Applications that do not comply with these instructions may be delayed or not accepted for review.
The 4D Nucleome (4DN) NIH Common Fund Program was launched in 2015 with the goal of developing the tools and resources that would enable the characterization of the three-dimensional structure and dynamics of human and mouse genomes and provide deeper mechanistic insights into how the nucleus is functionally organized. The impetus for its selection as a Common Fund program was the growing awareness that understanding the architecture of the cell nucleus may have widespread and profound implications for human health and disease, but our ability to study nuclear organization was hindered by technological and conceptual challenges.
Key deliverables from the initial 5 years of support include: 1) next-generation genome analysis, imaging and computational tools to explore nuclear organization and its relationship with the regulation of gene expression programs, including in single cells; 2) pilot reference maps of the 3D architecture of the interphase nucleus for a select set of eukaryotic cells; 3) validated predictive models of genome conformation/function relationships; 4) first-generation tools to explore nuclear dynamics through controlled disruption of nuclear architecture and imaging of reporter loci in live cells and tissue, and 5) first-generation community data and metadata standards for the most commonly used 4DN technologies and protocols (https://www.4dnucleome.org/).

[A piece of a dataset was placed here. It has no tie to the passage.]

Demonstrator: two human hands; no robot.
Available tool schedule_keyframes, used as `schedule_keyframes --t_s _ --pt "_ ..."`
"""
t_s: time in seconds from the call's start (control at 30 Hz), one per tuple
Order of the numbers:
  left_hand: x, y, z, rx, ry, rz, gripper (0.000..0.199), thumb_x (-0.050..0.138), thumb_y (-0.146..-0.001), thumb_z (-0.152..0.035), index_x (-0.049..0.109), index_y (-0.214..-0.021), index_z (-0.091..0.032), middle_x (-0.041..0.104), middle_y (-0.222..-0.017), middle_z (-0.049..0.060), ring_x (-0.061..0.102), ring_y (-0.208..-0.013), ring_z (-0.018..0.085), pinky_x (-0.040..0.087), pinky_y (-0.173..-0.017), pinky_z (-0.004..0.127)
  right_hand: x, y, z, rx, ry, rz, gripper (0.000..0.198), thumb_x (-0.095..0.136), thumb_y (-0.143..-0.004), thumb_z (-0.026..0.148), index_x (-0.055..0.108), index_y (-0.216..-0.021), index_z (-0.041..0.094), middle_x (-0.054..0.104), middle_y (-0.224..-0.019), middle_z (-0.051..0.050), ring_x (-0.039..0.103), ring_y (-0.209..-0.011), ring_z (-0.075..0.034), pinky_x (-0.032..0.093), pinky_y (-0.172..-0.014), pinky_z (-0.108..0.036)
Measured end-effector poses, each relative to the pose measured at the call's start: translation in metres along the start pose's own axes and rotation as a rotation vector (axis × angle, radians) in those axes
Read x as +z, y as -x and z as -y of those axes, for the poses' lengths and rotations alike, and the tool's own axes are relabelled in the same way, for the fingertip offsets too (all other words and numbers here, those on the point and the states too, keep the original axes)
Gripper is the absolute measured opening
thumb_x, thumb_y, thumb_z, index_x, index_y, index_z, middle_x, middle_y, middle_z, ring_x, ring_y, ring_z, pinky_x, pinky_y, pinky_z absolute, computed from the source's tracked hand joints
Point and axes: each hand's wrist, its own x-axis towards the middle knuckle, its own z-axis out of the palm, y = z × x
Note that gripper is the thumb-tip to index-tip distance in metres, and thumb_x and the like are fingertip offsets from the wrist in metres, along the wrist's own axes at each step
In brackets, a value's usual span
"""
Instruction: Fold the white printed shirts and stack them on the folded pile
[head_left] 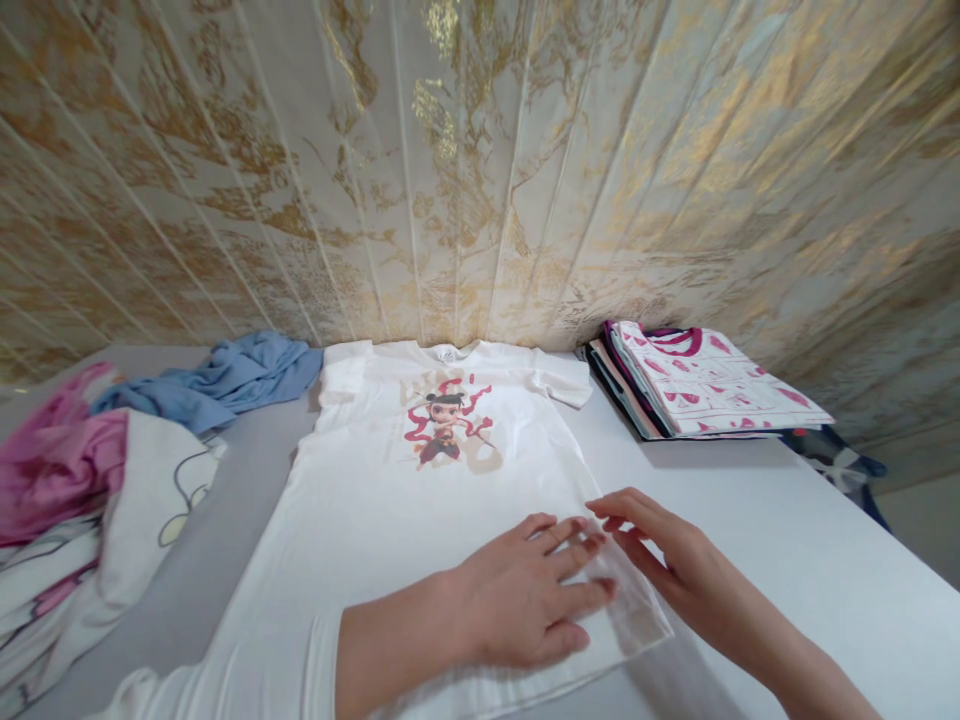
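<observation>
A white T-shirt [360,510] lies spread out on the table, its neckline toward the curtain. A cartoon figure in red and dark colours is printed on its chest. My left hand [532,590] rests on the shirt's lower right part with its fingers spread, and a ring shows on one finger. At the shirt's right side edge is my right hand [660,545]. Its fingers are slightly bent and apart, the tips at the fabric edge close to my left fingertips. No cloth shows gripped in either hand. The bottom right corner of the shirt lies flat beneath them.
A stack of folded clothes [705,385], topped by a white and pink piece, sits at the back right. Dark fabric [840,465] hangs at the table's right edge. Crumpled blue [232,380], pink [67,460] and white clothes [157,490] lie left. A patterned curtain [465,200] stands behind.
</observation>
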Motion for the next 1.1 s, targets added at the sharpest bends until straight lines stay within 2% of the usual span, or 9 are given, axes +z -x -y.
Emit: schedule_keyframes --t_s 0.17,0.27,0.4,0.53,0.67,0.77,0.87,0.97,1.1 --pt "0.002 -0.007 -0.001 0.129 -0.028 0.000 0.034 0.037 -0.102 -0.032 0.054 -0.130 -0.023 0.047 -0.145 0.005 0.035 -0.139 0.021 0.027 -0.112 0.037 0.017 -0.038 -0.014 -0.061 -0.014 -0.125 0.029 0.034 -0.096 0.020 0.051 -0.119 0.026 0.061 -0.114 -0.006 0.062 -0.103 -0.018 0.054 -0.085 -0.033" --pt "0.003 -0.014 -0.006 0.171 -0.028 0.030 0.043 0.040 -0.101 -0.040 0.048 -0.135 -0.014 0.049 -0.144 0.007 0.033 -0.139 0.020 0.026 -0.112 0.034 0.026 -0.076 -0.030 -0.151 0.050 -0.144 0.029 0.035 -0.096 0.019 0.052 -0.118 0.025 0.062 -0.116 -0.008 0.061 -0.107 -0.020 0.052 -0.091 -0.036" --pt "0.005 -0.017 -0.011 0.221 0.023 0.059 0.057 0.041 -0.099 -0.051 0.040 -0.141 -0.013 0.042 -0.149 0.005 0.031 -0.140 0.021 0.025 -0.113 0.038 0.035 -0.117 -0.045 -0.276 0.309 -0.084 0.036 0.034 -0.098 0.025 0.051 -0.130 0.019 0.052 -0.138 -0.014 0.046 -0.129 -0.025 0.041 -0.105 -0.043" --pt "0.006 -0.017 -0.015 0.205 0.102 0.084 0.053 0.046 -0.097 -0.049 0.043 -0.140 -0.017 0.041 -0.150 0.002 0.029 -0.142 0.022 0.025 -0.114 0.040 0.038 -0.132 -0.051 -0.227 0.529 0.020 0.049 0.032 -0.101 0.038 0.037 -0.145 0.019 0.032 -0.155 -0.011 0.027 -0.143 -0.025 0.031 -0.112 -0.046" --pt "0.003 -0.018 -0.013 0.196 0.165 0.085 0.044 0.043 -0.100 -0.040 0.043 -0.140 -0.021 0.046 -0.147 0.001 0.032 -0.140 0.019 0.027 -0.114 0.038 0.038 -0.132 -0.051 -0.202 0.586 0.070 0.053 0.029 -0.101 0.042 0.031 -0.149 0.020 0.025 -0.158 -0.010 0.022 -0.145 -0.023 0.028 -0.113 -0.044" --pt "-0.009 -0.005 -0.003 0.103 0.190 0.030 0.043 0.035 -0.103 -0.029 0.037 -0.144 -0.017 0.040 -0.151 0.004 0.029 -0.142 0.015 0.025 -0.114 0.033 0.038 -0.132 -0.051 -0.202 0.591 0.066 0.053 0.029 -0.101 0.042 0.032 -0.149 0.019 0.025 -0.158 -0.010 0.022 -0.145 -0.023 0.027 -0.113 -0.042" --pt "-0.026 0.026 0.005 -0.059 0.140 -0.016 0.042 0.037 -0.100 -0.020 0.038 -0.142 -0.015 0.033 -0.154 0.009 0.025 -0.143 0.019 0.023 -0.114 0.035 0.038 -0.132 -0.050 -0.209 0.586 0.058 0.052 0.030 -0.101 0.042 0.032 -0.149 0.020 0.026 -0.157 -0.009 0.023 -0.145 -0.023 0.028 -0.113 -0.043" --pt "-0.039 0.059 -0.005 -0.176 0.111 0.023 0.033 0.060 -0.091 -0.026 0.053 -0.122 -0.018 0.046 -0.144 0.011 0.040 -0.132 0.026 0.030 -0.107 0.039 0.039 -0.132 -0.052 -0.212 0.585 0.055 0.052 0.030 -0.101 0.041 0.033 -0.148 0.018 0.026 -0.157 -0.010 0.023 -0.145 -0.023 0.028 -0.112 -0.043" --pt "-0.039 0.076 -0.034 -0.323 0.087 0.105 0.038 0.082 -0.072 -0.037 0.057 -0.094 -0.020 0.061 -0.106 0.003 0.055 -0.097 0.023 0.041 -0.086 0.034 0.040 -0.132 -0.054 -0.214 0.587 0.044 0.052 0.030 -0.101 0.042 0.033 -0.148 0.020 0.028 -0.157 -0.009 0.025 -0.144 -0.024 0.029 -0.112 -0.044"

A number of outstanding questions and technological challenges remain. These include: 1) better means of studying chromatin dynamics in live cells and in complex tissues, which will likely imply a heavier reliance on high-content imaging-based approaches and methods to distill massive amounts of imaging data; 2) better tools for the controlled disruption of nuclear features to better understand structure/function relationships in dynamic experimental systems; 3) tools to explore molecular components of the functional nuclear architecture that are still undefined, including protein complexes, non-coding RNAs, and the composition and organization of nuclear bodies, compartments and microenvironments; and 4) development of next-generation analytical, visualization and modeling tools that would be accessible and usable by the broader scientific community and could lead to reliable 4D models of genome organization.

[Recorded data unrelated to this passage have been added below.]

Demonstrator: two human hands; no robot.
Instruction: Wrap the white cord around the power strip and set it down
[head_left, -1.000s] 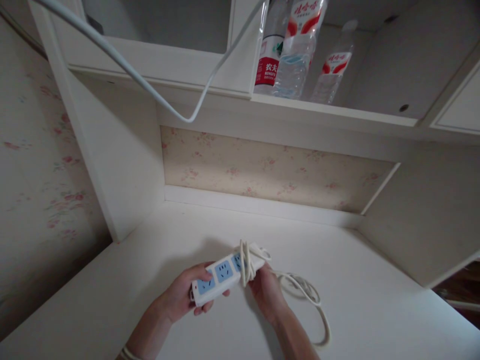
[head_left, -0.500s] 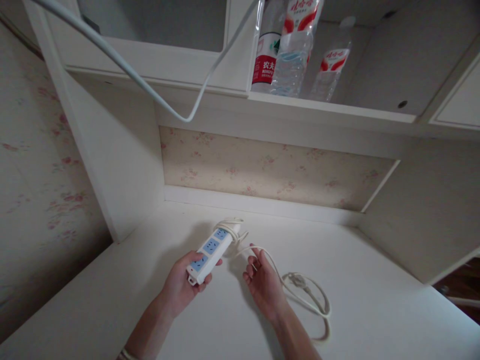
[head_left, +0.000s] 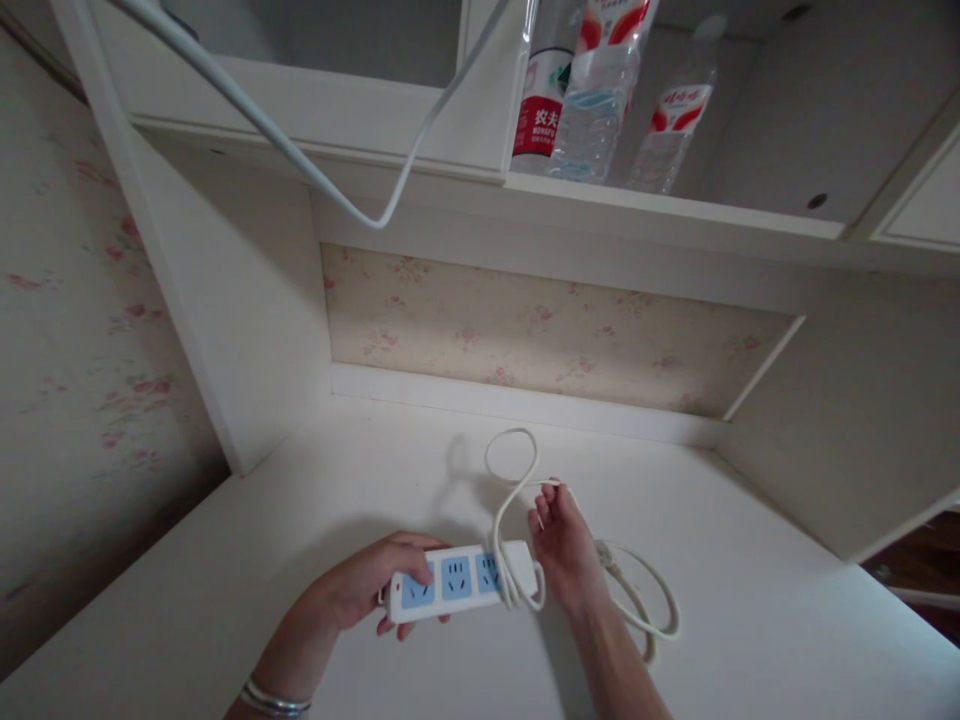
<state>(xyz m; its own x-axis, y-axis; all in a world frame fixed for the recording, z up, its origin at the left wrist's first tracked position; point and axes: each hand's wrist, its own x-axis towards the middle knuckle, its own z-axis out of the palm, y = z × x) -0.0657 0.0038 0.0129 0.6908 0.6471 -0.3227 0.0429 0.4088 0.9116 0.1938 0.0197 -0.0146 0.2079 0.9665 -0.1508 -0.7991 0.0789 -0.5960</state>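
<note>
A white power strip [head_left: 455, 582] with blue socket faces lies almost level in my left hand [head_left: 390, 575], thumb on top and fingers beneath its left end. Its cream cord [head_left: 501, 530] is wound around the strip's right end, and a loose loop rises above it. My right hand [head_left: 564, 545] pinches the cord between thumb and fingers, to the right of the strip. Beyond that hand the cord curls down onto the white desk [head_left: 360, 460], where its plug [head_left: 604, 554] lies partly hidden behind my wrist.
Several plastic bottles [head_left: 592, 110] stand on the open shelf above the desk. A pale cable [head_left: 300, 180] hangs in front of the upper cabinet. White side panels [head_left: 225, 300] bound the desk, and a floral-papered wall [head_left: 465, 330] shows behind.
My left hand has turned the power strip from slanting to nearly level and brought it closer. My right hand has moved right and slightly up with the cord, and a loose loop now stands out.
</note>
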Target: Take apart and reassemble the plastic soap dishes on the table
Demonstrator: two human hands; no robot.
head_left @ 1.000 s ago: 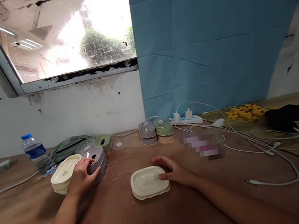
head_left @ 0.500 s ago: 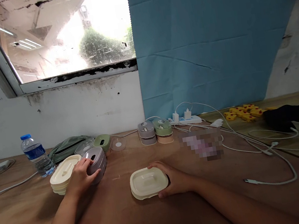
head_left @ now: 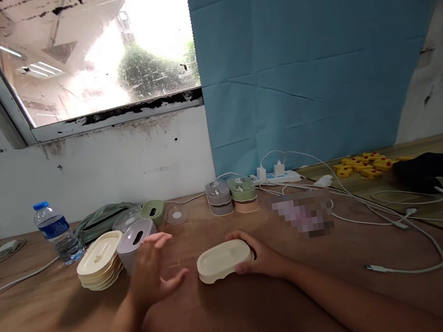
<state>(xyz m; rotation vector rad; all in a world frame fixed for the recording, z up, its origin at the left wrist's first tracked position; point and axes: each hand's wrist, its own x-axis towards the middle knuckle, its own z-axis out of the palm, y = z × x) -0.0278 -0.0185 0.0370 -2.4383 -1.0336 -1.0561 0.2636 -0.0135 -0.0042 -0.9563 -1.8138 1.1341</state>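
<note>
My right hand (head_left: 259, 257) grips the right end of a shallow, cream, rounded plastic lid (head_left: 219, 260), with fingers behind it and thumb at the front. The lid is slightly tilted over the middle of the table. My left hand (head_left: 154, 272) is open, fingers and thumb spread toward the lid without touching it. Just behind the left hand are pale purple plastic boxes (head_left: 128, 251) with a dark slot on top, partly covered by the hand. Beside them, to the left, stands a stack of similar cream lids (head_left: 99, 259).
A water bottle (head_left: 58, 234) and a green pouch (head_left: 98, 222) stand at the back left. A green slotted piece (head_left: 153, 211) and two-tier boxes (head_left: 243, 192) are near the wall. White cables (head_left: 410, 272), a power strip (head_left: 286, 176) and yellow pieces (head_left: 366, 164) lie right.
My left hand has let go of the purple boxes and moved right, fingers opening. My right hand has shifted the cream lid slightly right and tilted it.
</note>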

These outstanding scientific and technology challenges can be met through the creation of a research environment that promotes multidisciplinary approaches, team science and data integration. The ultimate goal for this endeavor is to deliver data and tools to be used by the broader community to address the role of nuclear organization in health and disease and in lifespan. The proposed Phase 2 is designed to achieve these goals through the following six initiatives, of which this FOA is one:
RFA-RM-20-003 Real-Time Chromatin Dynamics and Function (U01 Clinical Trial Not Allowed)
RFA-RM-20-004 4DN Centers for Data Integration, Modeling and Visualization (UM1 Clinical Trial Not Allowed)
RFA-RM-20-005 4DN Organization and Function in Human Health and Disease (U01 Clinical Trial Not Allowed)
RFA-RM-20-006 New Investigator Projects on 4DN Organization and Function in Human Health and Disease (U01 Clinical Trial Not Allowed)
RFA-RM-20-007 Limited Competition: 4DN Organizational Hub (U01 Clinical Trial Not Allowed)
RFA-RM-20-008 Limited Competition 4DN Data Coordination & Integration Center (U01 Clinical Trial Not Allowed)
Awards funded under these FOAs are anticipated to pursue research activities conducted by multidisciplinary teams of investigators. Awardees from all 6 initiatives will form the 4DN Network, with the overarching goal of understanding the role of nuclear organization in health and disease and in lifespan. Validation and comparisons across studies will be essential to achieve this goal so investigators must be willing to work collaboratively as part of the Network.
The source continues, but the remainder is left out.